What to do
Two lines in the listing below mark the span: one contains "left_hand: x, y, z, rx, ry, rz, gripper" and one contains "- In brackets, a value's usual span". Reproduce both of them and everything between, exactly.

Data shown

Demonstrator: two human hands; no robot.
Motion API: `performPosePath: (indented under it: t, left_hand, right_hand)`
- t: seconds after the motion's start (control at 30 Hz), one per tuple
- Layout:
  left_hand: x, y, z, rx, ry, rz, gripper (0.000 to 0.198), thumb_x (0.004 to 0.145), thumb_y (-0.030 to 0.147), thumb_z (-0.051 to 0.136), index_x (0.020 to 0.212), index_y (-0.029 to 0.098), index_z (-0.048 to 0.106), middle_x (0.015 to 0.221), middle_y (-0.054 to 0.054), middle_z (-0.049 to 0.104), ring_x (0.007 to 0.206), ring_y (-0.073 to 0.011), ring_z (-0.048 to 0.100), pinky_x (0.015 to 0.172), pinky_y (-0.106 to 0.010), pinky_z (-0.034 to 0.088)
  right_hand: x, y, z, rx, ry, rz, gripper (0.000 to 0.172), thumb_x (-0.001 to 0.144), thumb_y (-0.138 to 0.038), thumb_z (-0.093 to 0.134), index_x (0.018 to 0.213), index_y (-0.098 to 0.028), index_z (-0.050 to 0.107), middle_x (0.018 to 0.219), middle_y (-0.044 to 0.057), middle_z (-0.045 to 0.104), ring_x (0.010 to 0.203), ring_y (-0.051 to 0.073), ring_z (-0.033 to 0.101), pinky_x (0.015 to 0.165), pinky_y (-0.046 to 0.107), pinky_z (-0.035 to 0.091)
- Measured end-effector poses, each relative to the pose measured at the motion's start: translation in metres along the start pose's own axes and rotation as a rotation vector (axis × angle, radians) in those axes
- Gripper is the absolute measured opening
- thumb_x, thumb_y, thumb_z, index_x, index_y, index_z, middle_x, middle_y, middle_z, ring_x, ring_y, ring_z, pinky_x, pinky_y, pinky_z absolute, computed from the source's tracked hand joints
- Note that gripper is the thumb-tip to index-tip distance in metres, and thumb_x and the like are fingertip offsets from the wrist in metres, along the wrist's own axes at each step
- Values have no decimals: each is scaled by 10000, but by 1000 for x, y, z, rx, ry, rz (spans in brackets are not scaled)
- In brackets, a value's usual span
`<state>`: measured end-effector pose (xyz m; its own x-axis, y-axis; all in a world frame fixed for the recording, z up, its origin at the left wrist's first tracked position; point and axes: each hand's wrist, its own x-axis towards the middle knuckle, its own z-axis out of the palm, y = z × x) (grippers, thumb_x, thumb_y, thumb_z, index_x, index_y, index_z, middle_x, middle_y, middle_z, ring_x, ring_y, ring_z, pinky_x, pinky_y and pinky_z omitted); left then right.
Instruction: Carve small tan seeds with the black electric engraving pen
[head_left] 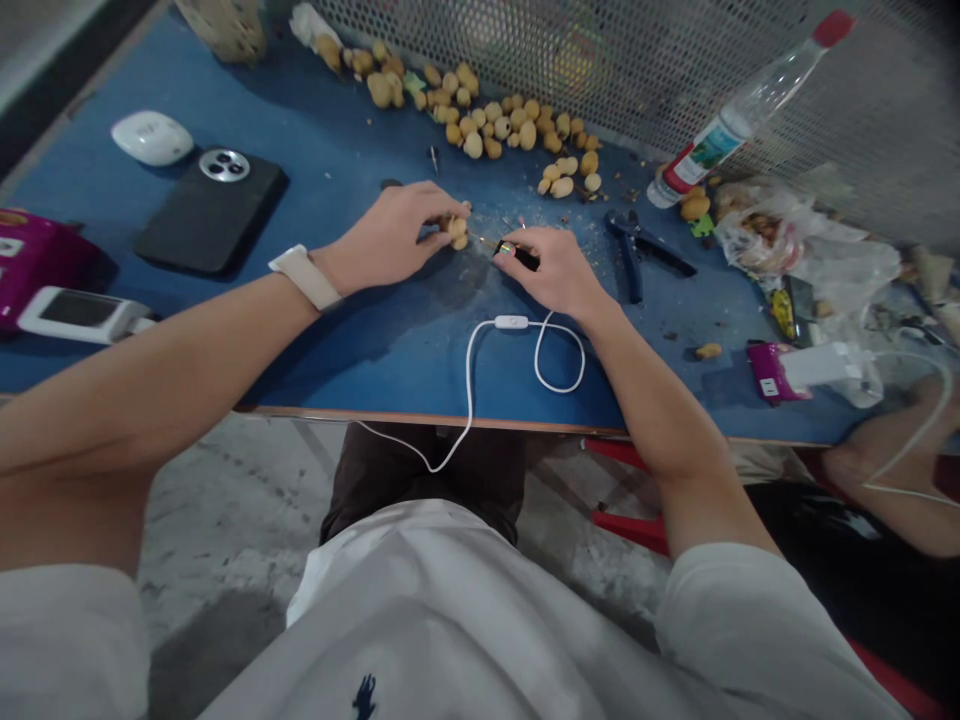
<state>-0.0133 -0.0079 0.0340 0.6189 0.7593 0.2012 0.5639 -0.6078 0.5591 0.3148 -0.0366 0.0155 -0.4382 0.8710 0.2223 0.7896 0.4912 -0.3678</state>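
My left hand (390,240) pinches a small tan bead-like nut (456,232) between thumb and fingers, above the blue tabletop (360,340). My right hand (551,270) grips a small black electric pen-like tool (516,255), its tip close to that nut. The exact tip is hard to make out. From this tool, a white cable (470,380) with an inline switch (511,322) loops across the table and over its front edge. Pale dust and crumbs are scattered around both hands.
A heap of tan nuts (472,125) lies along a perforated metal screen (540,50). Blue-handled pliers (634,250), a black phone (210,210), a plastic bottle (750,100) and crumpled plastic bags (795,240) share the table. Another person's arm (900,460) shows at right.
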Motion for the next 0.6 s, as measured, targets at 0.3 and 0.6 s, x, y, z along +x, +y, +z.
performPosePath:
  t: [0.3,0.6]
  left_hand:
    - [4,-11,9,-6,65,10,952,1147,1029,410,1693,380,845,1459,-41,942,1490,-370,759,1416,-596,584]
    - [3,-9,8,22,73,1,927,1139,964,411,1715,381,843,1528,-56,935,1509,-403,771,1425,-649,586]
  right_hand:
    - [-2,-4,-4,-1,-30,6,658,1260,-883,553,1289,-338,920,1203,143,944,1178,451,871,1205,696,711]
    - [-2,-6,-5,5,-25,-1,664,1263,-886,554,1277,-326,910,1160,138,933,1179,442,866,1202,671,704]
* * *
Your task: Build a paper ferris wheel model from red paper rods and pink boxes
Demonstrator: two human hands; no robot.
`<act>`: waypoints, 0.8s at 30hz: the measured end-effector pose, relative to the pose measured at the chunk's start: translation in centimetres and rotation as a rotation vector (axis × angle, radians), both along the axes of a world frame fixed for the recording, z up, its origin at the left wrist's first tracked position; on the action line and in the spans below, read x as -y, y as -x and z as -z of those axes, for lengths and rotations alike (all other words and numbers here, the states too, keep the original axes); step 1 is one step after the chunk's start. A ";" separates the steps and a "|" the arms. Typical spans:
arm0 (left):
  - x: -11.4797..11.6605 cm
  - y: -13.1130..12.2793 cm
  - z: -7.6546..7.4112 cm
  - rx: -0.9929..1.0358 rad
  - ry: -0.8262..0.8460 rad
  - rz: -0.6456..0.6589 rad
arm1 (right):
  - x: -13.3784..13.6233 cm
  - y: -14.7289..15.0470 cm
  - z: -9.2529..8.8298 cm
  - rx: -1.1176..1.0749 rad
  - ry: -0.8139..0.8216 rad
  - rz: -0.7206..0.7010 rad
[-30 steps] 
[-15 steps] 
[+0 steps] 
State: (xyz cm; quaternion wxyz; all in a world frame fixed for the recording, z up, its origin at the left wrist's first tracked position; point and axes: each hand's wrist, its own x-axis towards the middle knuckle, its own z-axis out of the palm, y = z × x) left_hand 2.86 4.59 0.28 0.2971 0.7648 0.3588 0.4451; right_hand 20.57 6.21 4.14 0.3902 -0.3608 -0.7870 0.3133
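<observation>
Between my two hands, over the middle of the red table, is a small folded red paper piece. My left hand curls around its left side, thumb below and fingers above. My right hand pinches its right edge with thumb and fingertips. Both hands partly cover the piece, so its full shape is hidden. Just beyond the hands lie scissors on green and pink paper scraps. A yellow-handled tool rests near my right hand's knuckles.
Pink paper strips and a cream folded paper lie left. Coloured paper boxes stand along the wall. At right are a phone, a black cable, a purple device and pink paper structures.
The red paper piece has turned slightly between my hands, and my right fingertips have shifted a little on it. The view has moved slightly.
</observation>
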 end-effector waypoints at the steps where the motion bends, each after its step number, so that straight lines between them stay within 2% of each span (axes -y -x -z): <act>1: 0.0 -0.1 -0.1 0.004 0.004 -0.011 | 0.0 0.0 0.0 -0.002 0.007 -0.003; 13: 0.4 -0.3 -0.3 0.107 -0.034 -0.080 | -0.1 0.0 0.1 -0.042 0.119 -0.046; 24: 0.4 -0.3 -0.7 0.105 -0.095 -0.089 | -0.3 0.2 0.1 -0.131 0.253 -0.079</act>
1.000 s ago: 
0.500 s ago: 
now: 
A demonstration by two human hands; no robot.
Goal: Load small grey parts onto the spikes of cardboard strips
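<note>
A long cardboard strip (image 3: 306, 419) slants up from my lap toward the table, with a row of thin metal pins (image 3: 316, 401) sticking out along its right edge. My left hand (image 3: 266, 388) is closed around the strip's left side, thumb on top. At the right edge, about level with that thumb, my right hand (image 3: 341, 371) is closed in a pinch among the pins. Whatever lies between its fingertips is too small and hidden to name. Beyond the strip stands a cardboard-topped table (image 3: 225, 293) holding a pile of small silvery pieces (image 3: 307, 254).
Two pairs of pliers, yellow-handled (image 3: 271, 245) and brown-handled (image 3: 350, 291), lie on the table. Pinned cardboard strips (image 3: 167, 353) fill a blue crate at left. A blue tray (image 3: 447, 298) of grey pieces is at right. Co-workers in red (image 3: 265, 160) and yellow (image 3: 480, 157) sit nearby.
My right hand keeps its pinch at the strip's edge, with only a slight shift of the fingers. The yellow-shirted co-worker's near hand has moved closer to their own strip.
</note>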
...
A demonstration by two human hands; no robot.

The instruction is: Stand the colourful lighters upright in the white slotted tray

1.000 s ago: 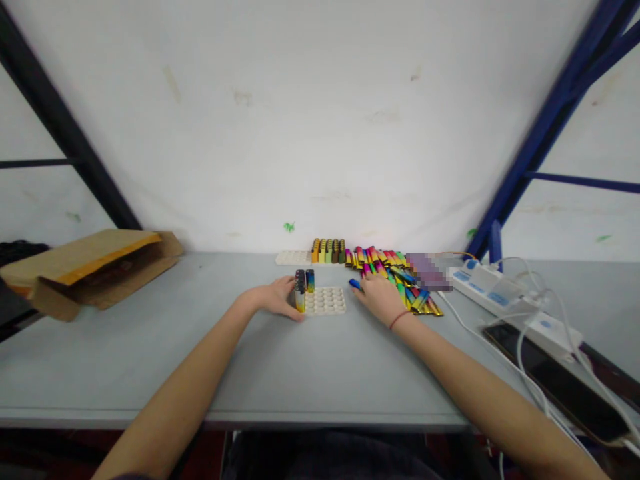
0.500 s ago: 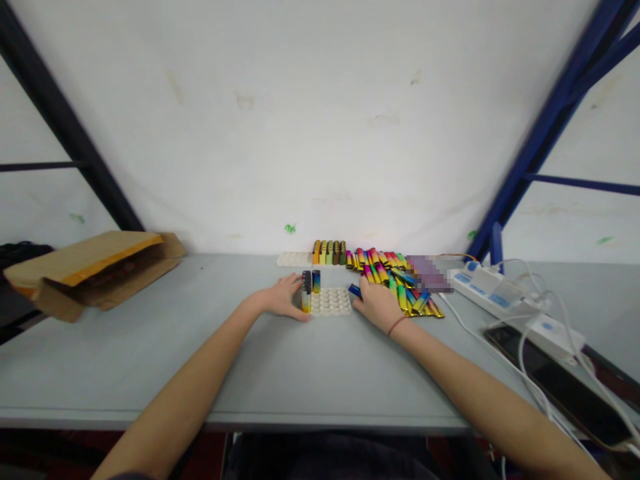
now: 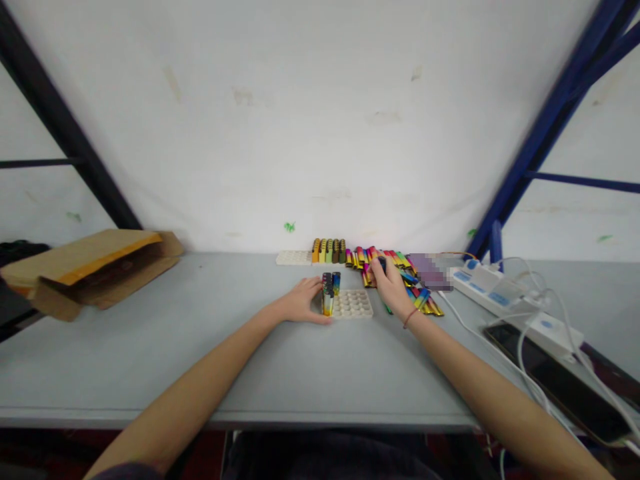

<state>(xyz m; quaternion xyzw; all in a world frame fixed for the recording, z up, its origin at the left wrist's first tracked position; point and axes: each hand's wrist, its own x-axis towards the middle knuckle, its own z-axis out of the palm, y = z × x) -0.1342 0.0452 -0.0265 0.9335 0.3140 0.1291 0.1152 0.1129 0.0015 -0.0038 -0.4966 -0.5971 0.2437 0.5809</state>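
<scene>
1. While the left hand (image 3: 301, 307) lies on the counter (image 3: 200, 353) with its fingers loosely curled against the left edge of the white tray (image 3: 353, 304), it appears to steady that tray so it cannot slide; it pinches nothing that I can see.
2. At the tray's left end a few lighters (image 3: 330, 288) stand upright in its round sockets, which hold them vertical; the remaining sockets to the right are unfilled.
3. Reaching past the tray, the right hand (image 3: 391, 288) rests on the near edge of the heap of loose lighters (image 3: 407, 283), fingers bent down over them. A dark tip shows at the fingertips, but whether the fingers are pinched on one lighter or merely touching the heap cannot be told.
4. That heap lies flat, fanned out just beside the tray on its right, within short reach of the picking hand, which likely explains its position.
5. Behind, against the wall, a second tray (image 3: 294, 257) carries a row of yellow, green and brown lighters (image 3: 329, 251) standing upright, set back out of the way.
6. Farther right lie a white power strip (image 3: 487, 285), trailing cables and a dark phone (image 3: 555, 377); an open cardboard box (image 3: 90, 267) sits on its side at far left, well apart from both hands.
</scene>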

Task response
  left_hand: x, y, z, rx, ry, rz, gripper (0.000 to 0.198), thumb_x (0.004 to 0.145), thumb_y (-0.030 to 0.147), thumb_z (-0.051 to 0.136), index_x (0.020 to 0.212), index_y (-0.029 to 0.098), index_z (-0.048 to 0.106), middle_x (0.015 to 0.221), middle_y (-0.054 to 0.054), middle_z (-0.049 to 0.104), ring_x (0.007 to 0.206), ring_y (-0.073 to 0.011), ring_z (-0.048 to 0.100), pinky_x (0.015 to 0.172), pinky_y (-0.106 to 0.010), pinky_z (-0.034 to 0.088)
  right_hand: x, y, z, rx, ry, rz, gripper (0.000 to 0.172), thumb_x (-0.001 to 0.144), thumb_y (-0.138 to 0.038), thumb_z (-0.093 to 0.134), index_x (0.018 to 0.213), index_y (-0.098 to 0.028), index_z (-0.050 to 0.107), middle_x (0.018 to 0.219), middle_y (-0.044 to 0.057), middle_z (-0.045 to 0.104), ring_x (0.010 to 0.203), ring_y (-0.051 to 0.073), ring_z (-0.033 to 0.101), pinky_x (0.015 to 0.165), pinky_y (-0.046 to 0.107), pinky_z (-0.035 to 0.091)
- Measured end-effector poses, each relative to the pose measured at the motion's start: translation in metres along the start pose's own axes and rotation as a rotation vector (axis × angle, radians) in those axes
- Gripper is the absolute measured opening
- thumb_x, thumb_y, thumb_z, index_x, index_y, index_z, middle_x, middle_y, middle_z, ring_x, ring_y, ring_z, pinky_x, pinky_y, pinky_z absolute, computed from the source's tracked hand joints
- Note that gripper is the thumb-tip to index-tip distance in metres, and thumb_x and the like are fingertip offsets from the wrist in metres, along the wrist's own axes at each step
- Values have no decimals: each is scaled by 10000, but by 1000 for x, y, z, rx, ry, rz (spans in brackets are not scaled)
- In brackets, a value's usual span

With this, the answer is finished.